Gishoma Peat Power Plant is one project that has featured in the news for all the wrong reasons in the recent past. No wonder it was one of the hot topics at the just concluded national leadership retreat with the country’s leadership frustrated by the errors associated with the project.
But what really went wrong with this highly anticipated project located in Western Province’s Gishoma marshland?
The construction of the plant that was expected to generate 15 megawatts of electricity from peat started in 2010.
Five years down the road, a little progress has been made, with a couple of deadlines fixed and missed.
According to a recent report by the Senatorial Standing Committee on Economic Development and Finance the issue was shoddy work right from the commencement of the project.
The senators said the plant’s design didn’t show how its structure will look like and the feasibility study of the plant didn’t have the right estimation of how much peat would be found in Gishoma marshland.
The project didn’t include electricity power grids from the plant to Cimerwa cement factory and the design didn’t include a power line to connect from Cimerwa to the national power grid to transmit the excess energy not used by the cement plant.
Also, the plant’s design lacked a water supply system while the plant would use water to be able to operate.
On peat supply, the senators reported that the plant wouldn’t have enough peat supply because Rwanda Investment Group’s Peat Energy Company (PEC) did not supply the 134,000 tonnes needed by the plant.
“What is clear to us is that Gishoma Peat Power Plant project was not well designed,” Senators wrote in their report.
‘Something not right’
In an interview, Senator Perrine Mukankusi, the chairperson of the Senatorial Standing Committee on Economic Development and Finance, said something was not right.
“It’s not yet clear why they did this.
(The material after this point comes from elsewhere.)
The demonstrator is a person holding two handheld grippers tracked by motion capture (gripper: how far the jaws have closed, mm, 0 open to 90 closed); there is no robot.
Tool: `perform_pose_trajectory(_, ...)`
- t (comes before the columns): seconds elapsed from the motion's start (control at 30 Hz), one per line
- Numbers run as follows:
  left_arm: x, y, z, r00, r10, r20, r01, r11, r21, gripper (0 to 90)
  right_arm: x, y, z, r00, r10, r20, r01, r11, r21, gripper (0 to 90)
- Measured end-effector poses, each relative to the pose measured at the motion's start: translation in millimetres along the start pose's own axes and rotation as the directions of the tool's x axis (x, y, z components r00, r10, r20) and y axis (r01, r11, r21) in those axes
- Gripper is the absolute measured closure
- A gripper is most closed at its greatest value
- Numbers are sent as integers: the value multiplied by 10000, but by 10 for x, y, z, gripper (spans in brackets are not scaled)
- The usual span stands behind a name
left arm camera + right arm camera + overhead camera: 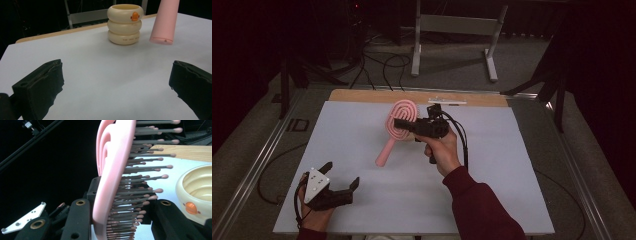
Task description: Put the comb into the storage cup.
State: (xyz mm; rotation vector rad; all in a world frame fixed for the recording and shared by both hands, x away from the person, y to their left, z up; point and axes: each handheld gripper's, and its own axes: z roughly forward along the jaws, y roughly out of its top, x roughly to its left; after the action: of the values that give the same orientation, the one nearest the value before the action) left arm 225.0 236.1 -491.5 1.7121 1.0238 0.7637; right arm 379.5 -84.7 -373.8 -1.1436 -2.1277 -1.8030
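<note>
A pink hairbrush [403, 114] hangs tilted over the middle of the white sheet, handle pointing down toward the near left. My right gripper [405, 123] is shut on its oval head. In the right gripper view the jaws clamp the brush head [112, 170], one on its back and one against the bristles. A cream ringed cup [125, 23] with an orange duck mark stands upright on the sheet; its rim [197, 192] lies just under and beside the brush. The brush handle [163, 22] hangs to the right of the cup. My left gripper [342, 173] rests open at the near left, nothing between its jaws [117, 72].
A white sheet [362, 210] covers the table, with a strip of wood [362, 95] bare at the far edge. A small white bar [447, 101] lies on that strip. Beyond the table a grey metal stand [452, 25] and cables sit on the floor.
</note>
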Motion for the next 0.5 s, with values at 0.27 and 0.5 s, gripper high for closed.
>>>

It just looks like poor planning,” she told The New Times yesterday.
At its completion, it was expected that Gishoma Peat Power Plant would have consumed $36 million (about Rwf24.8 billion) with the most part of the funding being a loan that the Rwanda Energy Group (Reg) secured from Bank of Kigali.
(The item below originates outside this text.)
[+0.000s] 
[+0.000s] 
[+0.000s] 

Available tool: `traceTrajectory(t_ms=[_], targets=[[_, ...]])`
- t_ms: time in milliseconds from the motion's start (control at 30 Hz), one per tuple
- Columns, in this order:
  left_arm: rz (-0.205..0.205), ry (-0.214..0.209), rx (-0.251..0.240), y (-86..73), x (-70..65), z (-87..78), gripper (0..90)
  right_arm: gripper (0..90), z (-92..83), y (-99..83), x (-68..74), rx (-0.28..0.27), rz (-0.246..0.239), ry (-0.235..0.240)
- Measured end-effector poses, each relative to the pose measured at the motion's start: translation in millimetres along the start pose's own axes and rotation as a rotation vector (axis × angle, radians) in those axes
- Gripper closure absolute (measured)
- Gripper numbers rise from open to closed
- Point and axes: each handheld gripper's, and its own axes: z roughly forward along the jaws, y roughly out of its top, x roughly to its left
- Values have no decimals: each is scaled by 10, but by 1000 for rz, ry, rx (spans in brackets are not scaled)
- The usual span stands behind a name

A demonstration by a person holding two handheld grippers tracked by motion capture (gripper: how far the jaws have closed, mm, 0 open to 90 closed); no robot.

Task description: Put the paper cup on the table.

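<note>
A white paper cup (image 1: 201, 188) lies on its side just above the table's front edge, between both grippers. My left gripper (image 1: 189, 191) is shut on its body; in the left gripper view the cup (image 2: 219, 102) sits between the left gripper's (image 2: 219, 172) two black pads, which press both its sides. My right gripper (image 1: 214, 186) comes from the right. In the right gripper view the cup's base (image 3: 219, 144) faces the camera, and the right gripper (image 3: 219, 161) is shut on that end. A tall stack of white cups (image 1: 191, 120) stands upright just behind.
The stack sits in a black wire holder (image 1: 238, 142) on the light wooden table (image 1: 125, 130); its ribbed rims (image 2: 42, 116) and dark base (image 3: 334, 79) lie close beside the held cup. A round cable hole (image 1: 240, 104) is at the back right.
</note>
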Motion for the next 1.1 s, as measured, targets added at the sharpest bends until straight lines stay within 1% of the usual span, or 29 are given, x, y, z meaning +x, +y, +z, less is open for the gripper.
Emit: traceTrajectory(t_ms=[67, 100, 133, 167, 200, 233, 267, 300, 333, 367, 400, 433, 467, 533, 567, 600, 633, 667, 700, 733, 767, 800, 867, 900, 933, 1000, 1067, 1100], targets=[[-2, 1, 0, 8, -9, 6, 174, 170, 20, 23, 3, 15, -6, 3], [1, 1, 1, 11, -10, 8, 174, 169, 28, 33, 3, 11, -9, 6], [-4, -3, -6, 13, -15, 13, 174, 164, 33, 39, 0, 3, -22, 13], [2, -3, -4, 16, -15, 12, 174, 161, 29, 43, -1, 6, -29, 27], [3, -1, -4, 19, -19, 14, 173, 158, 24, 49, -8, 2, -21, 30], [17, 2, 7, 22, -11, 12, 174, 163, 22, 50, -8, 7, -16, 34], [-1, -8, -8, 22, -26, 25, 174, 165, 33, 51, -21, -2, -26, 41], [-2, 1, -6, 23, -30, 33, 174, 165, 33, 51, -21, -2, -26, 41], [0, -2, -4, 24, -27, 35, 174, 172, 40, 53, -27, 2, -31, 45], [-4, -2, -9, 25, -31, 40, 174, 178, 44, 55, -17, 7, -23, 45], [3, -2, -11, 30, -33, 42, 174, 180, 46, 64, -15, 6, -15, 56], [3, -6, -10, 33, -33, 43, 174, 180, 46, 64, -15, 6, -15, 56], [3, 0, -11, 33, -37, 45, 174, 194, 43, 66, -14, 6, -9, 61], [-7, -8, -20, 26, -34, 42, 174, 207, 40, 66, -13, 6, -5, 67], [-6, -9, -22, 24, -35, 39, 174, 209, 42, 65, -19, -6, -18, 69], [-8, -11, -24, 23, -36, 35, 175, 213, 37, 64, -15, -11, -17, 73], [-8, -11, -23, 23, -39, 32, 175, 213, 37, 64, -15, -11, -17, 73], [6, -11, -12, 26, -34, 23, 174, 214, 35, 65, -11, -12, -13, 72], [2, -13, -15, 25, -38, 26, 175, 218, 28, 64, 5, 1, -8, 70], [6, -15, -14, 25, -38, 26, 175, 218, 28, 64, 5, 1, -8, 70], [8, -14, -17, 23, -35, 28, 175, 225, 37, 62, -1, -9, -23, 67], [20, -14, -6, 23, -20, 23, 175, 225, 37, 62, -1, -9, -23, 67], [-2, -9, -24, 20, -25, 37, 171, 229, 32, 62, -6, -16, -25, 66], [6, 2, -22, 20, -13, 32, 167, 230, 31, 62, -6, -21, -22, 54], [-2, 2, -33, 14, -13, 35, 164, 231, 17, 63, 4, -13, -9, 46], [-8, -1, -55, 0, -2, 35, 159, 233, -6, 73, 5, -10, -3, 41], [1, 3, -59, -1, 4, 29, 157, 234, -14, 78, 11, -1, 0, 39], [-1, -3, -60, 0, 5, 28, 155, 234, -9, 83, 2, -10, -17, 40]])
Cimerwa cement company would use between eight and 10 megawatts of the electricity from the 15 megawatts to be produced, with the remaining watts going to the national grid.
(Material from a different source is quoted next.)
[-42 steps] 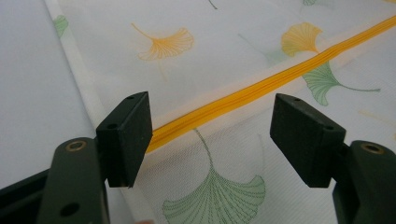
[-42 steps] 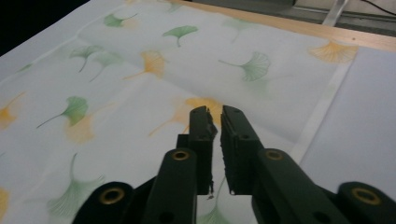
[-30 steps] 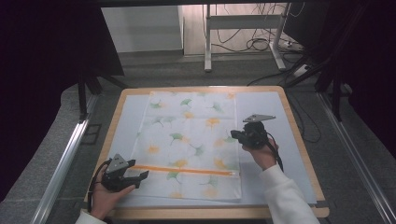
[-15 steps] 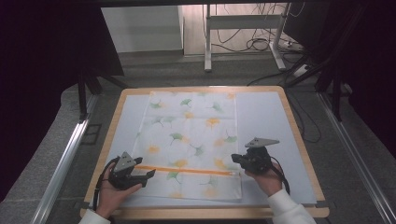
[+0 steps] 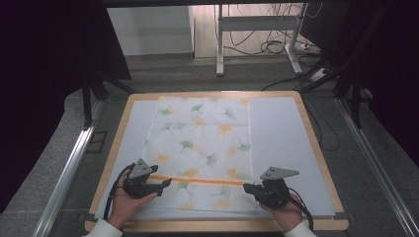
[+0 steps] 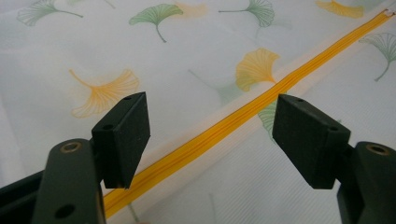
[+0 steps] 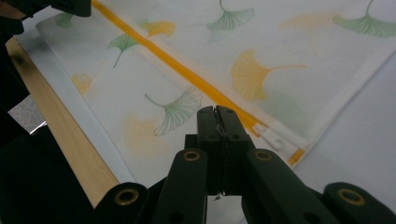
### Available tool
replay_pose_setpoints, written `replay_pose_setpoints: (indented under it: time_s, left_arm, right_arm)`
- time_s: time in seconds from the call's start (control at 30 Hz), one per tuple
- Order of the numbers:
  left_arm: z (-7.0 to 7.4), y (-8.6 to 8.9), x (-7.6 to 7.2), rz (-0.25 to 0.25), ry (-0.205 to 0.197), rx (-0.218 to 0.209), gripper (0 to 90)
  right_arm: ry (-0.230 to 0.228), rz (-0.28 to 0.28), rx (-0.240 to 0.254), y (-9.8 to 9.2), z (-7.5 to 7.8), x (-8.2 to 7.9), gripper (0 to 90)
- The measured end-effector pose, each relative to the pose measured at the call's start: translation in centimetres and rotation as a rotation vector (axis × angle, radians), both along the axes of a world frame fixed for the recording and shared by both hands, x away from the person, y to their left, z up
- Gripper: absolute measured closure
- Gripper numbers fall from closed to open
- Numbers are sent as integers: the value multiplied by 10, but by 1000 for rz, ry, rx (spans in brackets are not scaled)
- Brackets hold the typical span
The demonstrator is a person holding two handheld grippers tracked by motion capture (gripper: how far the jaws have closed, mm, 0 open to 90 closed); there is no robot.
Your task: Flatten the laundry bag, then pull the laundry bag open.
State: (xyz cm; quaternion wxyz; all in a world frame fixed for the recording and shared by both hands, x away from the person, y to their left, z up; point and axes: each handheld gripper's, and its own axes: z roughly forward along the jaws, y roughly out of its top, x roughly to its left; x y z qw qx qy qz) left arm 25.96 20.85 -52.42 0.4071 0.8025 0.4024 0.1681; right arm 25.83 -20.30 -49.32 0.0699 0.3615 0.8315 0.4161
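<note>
A white cloth [image 5: 202,138] printed with green and yellow ginkgo leaves lies flat on the table mat. An orange zipper [image 5: 202,180] crosses it near the front edge. My left gripper [image 5: 167,183] is at the zipper's left end. It is open, and the zipper [image 6: 261,102] runs between its jaws in the left gripper view [image 6: 210,121]. My right gripper [image 5: 246,187] is at the zipper's right end with its jaws shut [image 7: 217,112] and nothing seen between them. Its tips are just short of the white zipper pull [image 7: 272,136].
The cloth rests on a pale mat [image 5: 281,133] on a table with a wooden rim [image 5: 212,226]. The near wooden edge [image 7: 60,135] runs close behind the right gripper. Desk legs and cables [image 5: 257,44] stand on the floor beyond the table.
The right gripper has come down from the cloth's right side to the zipper's right end near the front edge. The left gripper has edged right, onto the zipper's left end.
</note>
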Motion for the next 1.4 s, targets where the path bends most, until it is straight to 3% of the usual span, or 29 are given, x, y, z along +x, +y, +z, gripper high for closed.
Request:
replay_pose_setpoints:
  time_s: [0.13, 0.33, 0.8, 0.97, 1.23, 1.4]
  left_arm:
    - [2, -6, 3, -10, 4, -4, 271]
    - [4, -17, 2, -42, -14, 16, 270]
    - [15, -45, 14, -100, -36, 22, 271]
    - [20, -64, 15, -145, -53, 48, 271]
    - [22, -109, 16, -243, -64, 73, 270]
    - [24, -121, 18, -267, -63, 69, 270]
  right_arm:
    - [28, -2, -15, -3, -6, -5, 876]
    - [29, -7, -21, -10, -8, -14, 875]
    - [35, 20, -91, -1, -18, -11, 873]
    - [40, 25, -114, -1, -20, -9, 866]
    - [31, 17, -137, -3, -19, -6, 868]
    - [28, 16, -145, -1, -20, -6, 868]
At the twelfth National Leadership Retreat, that concluded on Monday, President Kagame questioned the motive behind the errors in design.
“I don’t think that technically they didn’t know. There is something else in the mind; they didn’t pay attention, they didn’t care, maybe skipping that thing knowingly has some gains for the same person. It’s not that they didn’t know,” Kagame said.
During the discussion at the retreat, the Minister for Infrastructure, James Musoni, acknowledged that Gishoma Power Plant design was “a disaster” and that the ministry officials have since moved to rectify the mistakes.
According to Jean Bosco Mugiraneza, the chief executive of Reg, the water supply to Gishoma Peat Power Plant was delayed because technicians at the Energy Water and Sanitation Authority (EWSA) first thought that the plant would use regular piped water.
However, they later learnt that water supplied by EWSA was rich in mineral elements, which would not be compatible with the plant.
That is how they ended up having to forge a water supply from special water streams whose water is different.
“The plant is almost ready apart from the water supply which we are still working on,” Mugiraneza told The New Times.
On inadequate peat, Mugiraneza said PEC committed to increase their peat production capacity after importing more capable machines, playing down reports that there is no enough peat in the marshland.
“They (PEC) need to increase the capacity to produce more peat; we need to invest in getting more peat,” Mugiraneza said.
“There is a peat master plan study going on to map locations for peat deposits in different parts of the country. Whatever peat deposits that will be found nearby Gishoma will be extracted and supplied to the plant once Gishoma peat is exhausted,” he added.
Mugiraneza noted that the plant may be operational sometime between July and December.
The government targets to produce over 500 megawatts of electricity by 2018, up from the current 153 megawatts.